On the notion of missingness for path attribution explainability methods in medical settings: Guiding the selection of medically meaningful baselines
Alexander Geiger, Lars Wagner, Daniel Rueckert, Dirk Wilhelm, Alissa Jell
TL;DR
This paper tackles explainability in medical AI by revisiting baseline choices used in path attribution methods like Integrated Gradients (IG). It introduces a principled, input-specific counterfactual baseline generated via a variational autoencoder to represent a clinically normal state, enabling more faithful attributions. The approach extends IG to counterfactual baselines (CF) and to an EG variant (EG(CF)) and demonstrates superior localization and alignment with ground-truth pathology across three medical datasets (Manometry, Chest X-ray, Brain MRI) compared with standard baselines and Latent Integrated Gradients (LIG). The results underscore the importance of semantically meaningful baselines for trustworthy explanations and offer a model-agnostic framework that can be integrated with other counterfactual methods to improve clinical interpretability.
Abstract
The explainability of deep learning models remains a significant challenge, particularly in the medical domain where interpretable outputs are critical for clinical trust and transparency.
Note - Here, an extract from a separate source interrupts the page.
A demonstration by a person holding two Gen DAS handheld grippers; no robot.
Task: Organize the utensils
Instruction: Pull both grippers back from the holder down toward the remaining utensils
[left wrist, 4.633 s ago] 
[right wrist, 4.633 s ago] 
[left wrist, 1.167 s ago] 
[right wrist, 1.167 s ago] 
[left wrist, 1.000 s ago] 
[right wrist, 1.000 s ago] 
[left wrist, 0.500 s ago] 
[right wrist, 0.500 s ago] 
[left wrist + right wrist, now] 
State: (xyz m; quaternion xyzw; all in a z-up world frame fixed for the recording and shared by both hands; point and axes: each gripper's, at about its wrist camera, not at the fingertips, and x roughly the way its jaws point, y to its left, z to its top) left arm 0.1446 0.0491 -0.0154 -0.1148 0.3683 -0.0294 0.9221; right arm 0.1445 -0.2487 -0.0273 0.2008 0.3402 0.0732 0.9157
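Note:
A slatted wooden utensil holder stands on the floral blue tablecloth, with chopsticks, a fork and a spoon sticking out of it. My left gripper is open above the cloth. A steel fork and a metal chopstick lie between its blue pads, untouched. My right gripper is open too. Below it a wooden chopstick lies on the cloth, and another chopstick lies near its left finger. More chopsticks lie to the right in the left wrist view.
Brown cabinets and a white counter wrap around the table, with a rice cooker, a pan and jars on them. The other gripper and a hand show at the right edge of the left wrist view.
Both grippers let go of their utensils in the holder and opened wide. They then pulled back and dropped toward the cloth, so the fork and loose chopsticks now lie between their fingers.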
Path attribution methods such as Integrated Gradients rely on a baseline representing the absence of relevant features ("missingness"). Commonly used baselines, such as all-zero inputs, are often semantically meaningless, especially in medical contexts. While alternative baseline choices have been explored, existing methods lack a principled approach to dynamically select baselines tailored to each input. In this work, we examine the notion of missingness in the medical context, analyze its implications for baseline selection, and introduce a counterfactual-guided approach to address the limitations of conventional baselines. We argue that a generated counterfactual (i.e. clinically "normal" variation of the pathological input) represents a more accurate representation of a meaningful absence of features. We use a Variational Autoencoder in our implementation, though our concept is model-agnostic and can be applied with any suitable counterfactual method. We evaluate our concept on three distinct medical data sets and empirically demonstrate that counterfactual baselines yield more faithful and medically relevant attributions, outperforming standard baseline choices as well as other related methods.